Ces pièges à poissons, qui sont probablement à relier aux occupations néolithiques, était très ingénieux et très efficaces. En effet, plusieurs écrits font état de pêche miraculeuse (sardines et mulets). Les poissons et les crustacés jadis plus abondants qu’aujourd’hui, constituaient une source de nourriture importante pour de petites communautés qui ne possédaient pas de bateaux de pêche.

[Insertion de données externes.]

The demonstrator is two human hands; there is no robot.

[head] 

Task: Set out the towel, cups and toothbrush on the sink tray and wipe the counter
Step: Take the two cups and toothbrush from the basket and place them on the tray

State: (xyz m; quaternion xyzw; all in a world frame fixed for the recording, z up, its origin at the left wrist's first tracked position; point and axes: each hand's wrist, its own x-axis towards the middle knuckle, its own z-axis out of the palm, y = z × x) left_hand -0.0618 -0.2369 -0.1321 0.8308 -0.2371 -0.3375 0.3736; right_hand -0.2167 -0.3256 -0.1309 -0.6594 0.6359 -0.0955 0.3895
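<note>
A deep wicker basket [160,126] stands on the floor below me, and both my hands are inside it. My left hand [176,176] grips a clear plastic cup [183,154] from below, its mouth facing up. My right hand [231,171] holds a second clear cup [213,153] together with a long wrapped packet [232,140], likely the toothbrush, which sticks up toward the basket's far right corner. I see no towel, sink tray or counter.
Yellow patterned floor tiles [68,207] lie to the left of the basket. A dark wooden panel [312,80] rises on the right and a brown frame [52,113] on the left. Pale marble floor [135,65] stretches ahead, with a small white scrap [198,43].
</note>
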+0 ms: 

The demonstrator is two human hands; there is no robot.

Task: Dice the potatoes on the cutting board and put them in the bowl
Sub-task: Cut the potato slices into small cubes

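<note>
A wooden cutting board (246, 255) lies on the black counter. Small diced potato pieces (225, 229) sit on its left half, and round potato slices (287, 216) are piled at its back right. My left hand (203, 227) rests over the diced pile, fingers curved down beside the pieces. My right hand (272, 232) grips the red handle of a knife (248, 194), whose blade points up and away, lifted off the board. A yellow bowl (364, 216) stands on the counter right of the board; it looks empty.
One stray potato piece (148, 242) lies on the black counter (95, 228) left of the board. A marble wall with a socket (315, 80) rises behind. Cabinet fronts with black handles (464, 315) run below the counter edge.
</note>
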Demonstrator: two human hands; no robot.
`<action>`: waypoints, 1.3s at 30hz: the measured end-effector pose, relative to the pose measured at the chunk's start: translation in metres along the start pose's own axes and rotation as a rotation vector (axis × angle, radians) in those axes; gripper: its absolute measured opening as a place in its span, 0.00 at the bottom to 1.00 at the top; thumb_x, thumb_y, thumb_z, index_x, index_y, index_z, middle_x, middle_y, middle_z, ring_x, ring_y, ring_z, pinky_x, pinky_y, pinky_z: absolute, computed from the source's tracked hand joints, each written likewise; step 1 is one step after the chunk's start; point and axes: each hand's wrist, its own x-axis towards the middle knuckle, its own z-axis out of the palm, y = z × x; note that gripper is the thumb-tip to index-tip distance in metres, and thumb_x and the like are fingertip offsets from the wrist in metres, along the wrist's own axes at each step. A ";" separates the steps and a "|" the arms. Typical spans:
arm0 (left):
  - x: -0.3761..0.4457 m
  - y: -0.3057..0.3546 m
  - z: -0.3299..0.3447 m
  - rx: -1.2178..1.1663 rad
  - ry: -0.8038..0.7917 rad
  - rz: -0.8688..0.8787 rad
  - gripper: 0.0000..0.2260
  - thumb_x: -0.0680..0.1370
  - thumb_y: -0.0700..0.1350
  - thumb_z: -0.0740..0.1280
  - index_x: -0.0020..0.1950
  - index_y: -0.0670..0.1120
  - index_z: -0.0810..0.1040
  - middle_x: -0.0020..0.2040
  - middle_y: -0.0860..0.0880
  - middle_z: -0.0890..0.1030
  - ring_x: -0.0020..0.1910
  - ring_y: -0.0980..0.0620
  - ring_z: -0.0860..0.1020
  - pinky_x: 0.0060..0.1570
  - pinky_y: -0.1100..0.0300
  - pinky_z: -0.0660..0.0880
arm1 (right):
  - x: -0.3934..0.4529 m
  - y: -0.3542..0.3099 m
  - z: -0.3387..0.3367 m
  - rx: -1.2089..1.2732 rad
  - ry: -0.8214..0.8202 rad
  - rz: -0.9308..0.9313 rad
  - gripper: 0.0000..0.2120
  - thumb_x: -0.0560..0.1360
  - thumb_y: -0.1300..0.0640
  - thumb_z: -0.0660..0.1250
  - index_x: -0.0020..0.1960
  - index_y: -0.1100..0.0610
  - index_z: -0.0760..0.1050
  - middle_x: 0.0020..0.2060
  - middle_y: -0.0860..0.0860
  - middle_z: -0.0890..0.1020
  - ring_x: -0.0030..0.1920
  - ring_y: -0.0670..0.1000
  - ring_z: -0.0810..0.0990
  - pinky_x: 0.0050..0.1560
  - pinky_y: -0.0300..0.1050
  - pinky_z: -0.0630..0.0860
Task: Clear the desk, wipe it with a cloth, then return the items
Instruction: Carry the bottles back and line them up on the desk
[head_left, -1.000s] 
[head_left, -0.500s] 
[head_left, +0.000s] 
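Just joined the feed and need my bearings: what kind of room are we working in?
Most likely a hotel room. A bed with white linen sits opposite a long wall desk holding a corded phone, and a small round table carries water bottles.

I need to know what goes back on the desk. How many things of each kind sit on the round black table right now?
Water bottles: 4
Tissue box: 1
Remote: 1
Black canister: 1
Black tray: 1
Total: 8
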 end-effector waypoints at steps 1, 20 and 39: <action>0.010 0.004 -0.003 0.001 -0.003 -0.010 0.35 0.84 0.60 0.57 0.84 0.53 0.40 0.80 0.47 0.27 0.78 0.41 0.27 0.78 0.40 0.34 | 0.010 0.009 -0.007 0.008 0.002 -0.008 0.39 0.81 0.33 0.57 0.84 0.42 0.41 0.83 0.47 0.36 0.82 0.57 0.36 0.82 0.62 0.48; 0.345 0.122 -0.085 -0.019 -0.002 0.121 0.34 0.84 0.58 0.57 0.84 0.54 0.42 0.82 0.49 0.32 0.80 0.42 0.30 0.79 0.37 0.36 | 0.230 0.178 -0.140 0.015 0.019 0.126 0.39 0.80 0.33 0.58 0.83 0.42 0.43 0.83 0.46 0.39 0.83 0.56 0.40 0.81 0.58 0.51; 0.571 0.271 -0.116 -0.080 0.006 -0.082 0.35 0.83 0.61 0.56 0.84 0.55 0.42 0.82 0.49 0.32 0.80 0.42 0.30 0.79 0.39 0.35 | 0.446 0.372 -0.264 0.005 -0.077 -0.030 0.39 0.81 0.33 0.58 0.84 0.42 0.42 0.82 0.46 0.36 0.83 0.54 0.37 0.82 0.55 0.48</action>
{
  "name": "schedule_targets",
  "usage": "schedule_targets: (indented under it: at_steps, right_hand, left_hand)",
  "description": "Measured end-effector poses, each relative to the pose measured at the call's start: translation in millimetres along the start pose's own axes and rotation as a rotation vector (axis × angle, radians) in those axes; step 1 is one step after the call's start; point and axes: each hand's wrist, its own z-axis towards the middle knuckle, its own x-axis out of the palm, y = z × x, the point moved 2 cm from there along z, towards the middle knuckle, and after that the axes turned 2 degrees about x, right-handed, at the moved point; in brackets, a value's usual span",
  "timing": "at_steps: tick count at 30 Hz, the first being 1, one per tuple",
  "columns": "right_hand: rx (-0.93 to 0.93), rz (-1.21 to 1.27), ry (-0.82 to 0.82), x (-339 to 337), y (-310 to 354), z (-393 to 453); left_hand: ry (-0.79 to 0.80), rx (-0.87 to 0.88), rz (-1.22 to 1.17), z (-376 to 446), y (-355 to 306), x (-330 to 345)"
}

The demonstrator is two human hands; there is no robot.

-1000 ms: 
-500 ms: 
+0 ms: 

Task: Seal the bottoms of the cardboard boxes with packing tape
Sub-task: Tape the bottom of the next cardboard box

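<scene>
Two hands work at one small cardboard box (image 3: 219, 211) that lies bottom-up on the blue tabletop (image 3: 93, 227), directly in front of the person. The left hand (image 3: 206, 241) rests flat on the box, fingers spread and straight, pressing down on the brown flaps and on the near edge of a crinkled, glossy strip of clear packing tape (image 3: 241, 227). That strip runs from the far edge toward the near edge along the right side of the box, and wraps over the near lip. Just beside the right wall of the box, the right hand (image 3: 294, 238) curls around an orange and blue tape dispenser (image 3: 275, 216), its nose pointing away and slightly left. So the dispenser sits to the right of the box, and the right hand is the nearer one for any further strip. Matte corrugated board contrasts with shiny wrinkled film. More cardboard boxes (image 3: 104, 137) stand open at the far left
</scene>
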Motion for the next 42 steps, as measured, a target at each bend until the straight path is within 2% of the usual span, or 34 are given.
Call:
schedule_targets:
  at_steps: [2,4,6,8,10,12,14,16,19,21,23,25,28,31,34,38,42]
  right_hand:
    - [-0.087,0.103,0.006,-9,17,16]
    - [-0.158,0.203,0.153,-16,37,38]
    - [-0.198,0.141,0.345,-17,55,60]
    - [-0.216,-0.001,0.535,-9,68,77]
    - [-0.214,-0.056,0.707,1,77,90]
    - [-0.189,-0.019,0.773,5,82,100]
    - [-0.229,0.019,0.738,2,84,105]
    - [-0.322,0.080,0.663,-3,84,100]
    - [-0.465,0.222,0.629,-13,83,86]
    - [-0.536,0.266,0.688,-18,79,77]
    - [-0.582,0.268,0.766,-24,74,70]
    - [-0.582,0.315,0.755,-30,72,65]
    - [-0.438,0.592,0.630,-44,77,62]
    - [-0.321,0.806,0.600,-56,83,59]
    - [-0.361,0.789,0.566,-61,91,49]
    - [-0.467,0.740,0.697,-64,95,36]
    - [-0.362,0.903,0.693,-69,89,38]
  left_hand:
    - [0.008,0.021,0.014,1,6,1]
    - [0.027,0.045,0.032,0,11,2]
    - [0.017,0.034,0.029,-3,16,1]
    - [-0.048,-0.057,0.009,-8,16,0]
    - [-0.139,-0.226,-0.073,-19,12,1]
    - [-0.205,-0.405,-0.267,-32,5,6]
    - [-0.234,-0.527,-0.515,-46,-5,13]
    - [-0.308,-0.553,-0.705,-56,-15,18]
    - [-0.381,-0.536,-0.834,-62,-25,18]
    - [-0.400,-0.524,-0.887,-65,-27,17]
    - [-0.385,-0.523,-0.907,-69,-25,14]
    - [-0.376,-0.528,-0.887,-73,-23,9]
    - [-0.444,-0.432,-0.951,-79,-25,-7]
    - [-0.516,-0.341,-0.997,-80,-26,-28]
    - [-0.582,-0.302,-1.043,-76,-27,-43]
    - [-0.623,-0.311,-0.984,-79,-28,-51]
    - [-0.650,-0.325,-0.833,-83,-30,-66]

L’estran du littoral de Landunvez possède un patrimoine archéologique méconnu puisque dix pièges à poissons y sont répertoriés : 2 à l’île d Yock, 1 à Kerlaguen, 2 au sud de Beg ar Garo et 1 au nord, 1 à Keroazoc 2, à Beg ar Manach et 1 à sur la plage de Trémazan.

Les vestiges de ces pièges à poissons ne sont visibles qu’à marée basse ou pour certains d’entre eux, lors des grandes marées. On peut aussi les repérer sur les photos aériennes. Les pêcheurs à pieds connaissent généralement bien ces endroits poissonneux.
Si ces pêcheries ont perdu depuis longtemps leur fonction d’origine, elles ont fort probablement été utilisées bien plus tard comme barrage servant à retenir le goémon d’épave.